▶ [Problem details]:
The entries below hold a line with "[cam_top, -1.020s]" and a line with "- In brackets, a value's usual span". Return those lines and all that lie between them, exactly and only.

Data excerpts:
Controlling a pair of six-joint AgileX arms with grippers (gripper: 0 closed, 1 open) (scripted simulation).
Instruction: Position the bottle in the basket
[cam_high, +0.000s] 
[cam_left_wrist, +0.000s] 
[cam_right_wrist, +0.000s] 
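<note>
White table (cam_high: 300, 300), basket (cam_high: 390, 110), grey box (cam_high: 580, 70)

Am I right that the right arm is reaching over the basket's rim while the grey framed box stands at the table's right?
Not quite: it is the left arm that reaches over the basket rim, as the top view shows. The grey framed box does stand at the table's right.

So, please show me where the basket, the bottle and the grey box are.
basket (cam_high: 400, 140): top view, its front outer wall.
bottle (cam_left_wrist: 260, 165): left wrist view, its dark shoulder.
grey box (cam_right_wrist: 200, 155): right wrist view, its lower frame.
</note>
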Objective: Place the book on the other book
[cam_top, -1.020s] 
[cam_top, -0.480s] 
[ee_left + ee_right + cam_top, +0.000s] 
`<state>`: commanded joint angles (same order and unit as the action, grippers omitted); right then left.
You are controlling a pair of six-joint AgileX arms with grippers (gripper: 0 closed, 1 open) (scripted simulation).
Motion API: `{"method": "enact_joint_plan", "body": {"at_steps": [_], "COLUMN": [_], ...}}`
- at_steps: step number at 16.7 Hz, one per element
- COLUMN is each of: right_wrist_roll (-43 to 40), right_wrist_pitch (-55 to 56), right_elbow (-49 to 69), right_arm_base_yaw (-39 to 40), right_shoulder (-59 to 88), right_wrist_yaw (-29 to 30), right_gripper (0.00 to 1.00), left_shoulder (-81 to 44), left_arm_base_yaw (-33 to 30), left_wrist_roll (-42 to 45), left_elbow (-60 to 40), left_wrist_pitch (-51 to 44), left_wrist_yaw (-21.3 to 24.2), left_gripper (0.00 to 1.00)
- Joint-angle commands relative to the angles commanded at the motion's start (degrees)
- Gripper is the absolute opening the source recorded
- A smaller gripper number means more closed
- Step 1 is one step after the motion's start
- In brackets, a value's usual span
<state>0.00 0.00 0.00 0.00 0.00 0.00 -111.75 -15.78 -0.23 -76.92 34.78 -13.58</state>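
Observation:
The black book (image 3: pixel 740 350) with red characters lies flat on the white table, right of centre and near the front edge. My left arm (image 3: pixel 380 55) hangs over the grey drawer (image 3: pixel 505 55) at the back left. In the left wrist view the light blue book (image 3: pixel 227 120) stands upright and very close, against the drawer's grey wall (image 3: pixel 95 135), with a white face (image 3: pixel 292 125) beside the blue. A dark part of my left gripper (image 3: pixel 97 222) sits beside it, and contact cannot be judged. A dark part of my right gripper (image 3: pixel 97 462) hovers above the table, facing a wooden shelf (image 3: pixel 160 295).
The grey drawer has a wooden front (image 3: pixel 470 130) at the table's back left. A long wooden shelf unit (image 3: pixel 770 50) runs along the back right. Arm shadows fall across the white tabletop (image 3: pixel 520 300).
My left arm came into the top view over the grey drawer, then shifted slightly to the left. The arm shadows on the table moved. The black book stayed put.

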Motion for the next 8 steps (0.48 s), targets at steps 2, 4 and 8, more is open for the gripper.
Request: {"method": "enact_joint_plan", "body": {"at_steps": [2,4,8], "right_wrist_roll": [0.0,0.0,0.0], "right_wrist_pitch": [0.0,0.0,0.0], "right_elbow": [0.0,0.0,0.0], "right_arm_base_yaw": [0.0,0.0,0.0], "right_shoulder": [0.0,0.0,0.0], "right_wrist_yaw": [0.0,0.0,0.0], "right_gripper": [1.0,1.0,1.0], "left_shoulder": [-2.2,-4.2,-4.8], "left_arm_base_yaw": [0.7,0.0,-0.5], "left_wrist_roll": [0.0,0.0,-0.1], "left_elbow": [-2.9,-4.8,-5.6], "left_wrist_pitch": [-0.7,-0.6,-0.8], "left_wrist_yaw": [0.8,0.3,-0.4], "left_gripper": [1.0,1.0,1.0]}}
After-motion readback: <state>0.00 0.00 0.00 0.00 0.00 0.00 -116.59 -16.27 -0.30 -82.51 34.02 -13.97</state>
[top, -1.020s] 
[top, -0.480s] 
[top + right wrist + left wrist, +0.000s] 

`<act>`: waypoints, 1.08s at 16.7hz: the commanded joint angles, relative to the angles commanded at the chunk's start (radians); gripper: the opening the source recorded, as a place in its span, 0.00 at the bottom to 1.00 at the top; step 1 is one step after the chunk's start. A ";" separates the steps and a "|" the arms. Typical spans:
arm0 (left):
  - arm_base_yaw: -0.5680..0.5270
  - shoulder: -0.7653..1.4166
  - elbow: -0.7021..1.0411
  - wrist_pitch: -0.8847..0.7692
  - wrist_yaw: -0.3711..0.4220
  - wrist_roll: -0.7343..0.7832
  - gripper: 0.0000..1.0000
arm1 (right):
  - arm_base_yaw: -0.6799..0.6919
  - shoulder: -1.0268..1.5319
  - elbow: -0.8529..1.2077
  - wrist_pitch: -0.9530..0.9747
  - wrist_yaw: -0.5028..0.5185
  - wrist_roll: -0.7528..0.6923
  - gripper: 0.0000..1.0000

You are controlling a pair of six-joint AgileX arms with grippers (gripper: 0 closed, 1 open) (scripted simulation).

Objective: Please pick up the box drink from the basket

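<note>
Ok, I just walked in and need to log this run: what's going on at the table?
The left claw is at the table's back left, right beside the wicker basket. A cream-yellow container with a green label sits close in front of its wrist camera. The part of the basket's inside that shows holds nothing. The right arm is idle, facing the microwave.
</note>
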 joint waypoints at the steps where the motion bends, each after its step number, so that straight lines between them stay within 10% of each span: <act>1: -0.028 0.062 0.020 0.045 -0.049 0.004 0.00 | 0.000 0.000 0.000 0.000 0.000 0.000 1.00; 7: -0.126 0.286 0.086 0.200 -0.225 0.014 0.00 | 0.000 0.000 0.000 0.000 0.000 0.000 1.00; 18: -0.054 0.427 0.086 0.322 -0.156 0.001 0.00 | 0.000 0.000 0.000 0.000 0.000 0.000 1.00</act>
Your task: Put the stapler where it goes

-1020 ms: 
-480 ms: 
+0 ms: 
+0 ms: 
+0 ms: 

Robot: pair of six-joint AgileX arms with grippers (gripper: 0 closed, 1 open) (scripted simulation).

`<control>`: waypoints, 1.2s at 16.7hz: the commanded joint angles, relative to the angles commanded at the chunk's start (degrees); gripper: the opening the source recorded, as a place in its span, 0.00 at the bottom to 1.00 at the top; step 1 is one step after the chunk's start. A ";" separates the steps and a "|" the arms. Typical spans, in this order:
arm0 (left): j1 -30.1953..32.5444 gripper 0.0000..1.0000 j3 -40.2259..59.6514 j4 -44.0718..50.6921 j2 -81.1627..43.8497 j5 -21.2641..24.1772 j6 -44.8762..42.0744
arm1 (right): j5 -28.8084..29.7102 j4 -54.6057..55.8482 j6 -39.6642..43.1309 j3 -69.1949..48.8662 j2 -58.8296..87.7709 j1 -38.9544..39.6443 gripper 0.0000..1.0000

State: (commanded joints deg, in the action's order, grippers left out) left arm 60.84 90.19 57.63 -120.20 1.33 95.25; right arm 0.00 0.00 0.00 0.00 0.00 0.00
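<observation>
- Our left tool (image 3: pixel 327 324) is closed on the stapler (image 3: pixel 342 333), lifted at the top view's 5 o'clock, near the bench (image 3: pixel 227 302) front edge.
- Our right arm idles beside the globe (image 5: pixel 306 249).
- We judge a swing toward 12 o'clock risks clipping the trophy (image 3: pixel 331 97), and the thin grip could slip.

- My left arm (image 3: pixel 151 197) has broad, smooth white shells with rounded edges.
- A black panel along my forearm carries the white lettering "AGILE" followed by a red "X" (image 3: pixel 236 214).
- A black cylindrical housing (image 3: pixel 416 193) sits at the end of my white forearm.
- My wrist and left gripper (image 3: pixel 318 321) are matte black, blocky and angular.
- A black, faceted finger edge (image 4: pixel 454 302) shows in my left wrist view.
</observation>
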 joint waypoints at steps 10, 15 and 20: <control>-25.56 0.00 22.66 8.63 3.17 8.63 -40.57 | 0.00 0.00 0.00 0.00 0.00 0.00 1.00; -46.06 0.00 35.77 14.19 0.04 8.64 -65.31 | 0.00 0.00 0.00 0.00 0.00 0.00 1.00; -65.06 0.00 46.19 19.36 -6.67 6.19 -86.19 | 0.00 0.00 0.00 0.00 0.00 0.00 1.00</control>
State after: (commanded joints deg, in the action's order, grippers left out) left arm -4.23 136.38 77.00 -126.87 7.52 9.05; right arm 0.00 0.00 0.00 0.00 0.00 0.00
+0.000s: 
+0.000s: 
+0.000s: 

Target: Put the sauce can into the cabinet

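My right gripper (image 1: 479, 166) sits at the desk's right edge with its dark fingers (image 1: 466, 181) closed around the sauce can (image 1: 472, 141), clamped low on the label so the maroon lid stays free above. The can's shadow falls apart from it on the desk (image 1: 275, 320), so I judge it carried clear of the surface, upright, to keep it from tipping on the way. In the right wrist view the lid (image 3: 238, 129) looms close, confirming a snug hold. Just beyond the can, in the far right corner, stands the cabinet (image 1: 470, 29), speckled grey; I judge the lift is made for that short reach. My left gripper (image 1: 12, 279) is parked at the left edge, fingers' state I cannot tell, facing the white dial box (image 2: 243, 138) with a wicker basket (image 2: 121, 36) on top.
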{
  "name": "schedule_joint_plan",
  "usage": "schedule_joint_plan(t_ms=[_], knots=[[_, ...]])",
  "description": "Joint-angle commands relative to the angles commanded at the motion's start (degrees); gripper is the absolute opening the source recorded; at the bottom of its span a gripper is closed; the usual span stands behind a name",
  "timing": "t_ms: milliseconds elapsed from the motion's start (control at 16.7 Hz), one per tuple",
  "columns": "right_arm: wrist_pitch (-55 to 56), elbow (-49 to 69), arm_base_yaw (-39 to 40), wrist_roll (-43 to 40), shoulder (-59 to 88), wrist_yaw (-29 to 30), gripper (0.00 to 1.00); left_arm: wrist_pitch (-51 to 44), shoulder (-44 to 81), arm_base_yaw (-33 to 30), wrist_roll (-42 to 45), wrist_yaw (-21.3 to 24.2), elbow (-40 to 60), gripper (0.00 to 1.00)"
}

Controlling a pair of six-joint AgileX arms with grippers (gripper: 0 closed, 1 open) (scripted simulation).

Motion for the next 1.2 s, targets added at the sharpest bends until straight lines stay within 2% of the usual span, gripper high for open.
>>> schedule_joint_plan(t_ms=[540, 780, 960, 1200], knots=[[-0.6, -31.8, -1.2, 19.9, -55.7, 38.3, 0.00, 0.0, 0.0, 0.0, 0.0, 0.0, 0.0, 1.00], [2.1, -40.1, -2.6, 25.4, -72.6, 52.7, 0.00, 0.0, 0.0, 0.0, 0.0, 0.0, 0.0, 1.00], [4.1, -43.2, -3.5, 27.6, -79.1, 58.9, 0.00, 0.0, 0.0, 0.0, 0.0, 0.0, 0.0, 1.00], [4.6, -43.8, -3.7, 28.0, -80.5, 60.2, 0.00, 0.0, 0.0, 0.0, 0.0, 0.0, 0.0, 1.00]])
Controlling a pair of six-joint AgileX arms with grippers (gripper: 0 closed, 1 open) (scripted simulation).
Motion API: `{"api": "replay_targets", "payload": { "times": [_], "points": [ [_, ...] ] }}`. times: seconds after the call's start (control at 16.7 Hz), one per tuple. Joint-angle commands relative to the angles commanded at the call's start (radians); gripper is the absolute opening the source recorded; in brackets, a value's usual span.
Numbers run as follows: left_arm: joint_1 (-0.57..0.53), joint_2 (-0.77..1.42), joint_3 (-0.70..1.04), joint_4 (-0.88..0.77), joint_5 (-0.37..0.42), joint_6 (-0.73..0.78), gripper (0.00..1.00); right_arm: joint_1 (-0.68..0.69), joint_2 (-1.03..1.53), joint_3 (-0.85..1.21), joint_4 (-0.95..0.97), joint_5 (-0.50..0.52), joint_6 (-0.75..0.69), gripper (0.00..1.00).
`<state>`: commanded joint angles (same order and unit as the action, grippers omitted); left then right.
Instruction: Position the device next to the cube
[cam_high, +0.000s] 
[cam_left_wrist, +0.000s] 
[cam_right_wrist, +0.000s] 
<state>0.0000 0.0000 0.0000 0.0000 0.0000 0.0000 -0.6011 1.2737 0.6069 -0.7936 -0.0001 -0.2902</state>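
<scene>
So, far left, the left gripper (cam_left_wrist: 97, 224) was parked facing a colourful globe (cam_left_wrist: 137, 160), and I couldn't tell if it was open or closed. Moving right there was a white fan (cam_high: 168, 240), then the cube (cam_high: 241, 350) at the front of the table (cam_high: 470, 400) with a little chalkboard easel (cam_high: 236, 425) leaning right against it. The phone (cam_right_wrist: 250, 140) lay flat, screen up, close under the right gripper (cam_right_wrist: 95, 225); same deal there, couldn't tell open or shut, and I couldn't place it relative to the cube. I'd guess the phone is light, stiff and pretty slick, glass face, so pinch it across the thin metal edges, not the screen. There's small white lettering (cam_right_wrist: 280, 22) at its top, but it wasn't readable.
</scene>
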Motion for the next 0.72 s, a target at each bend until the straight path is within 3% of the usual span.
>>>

▶ [Result of this exercise]:
[cam_top, -1.020s] 
[cam_top, -0.480s] 
[ee_left + ee_right + cam_top, +0.000s] 
`<state>`: commanded joint angles (same order and unit as the action, grippers omitted); right then left.
You are controlling a pair of six-joint AgileX arms with grippers (gripper: 0 closed, 1 open) (scripted simulation).
Motion API: `{"method": "enact_joint_plan", "body": {"at_steps": [_], "COLUMN": [_], ...}}`
- at_steps: step number at 16.7 Hz, one per element
- COLUMN is each of: right_wrist_roll (-43 to 40), right_wrist_pitch (-55 to 56), right_elbow (-49 to 69), right_arm_base_yaw (-39 to 40), right_shoulder (-59 to 88), right_wrist_yaw (-29 to 30), right_gripper (0.00 to 1.00), left_shoulder (-81 to 44), left_arm_base_yaw (-33 to 30), left_wrist_roll (-42 to 45), left_elbow (-60 to 40), left_wrist_pitch (-51 to 44), left_wrist_yaw (-21.3 to 24.2), left_gripper (0.00 to 1.00)
- Joint-angle commands relative to the angles commanded at the motion's start (degrees)
- Gripper is the absolute opening the source recorded
- A smaller gripper number means more closed
- Step 1 is one step after the motion's start
- In brackets, a value's usual span

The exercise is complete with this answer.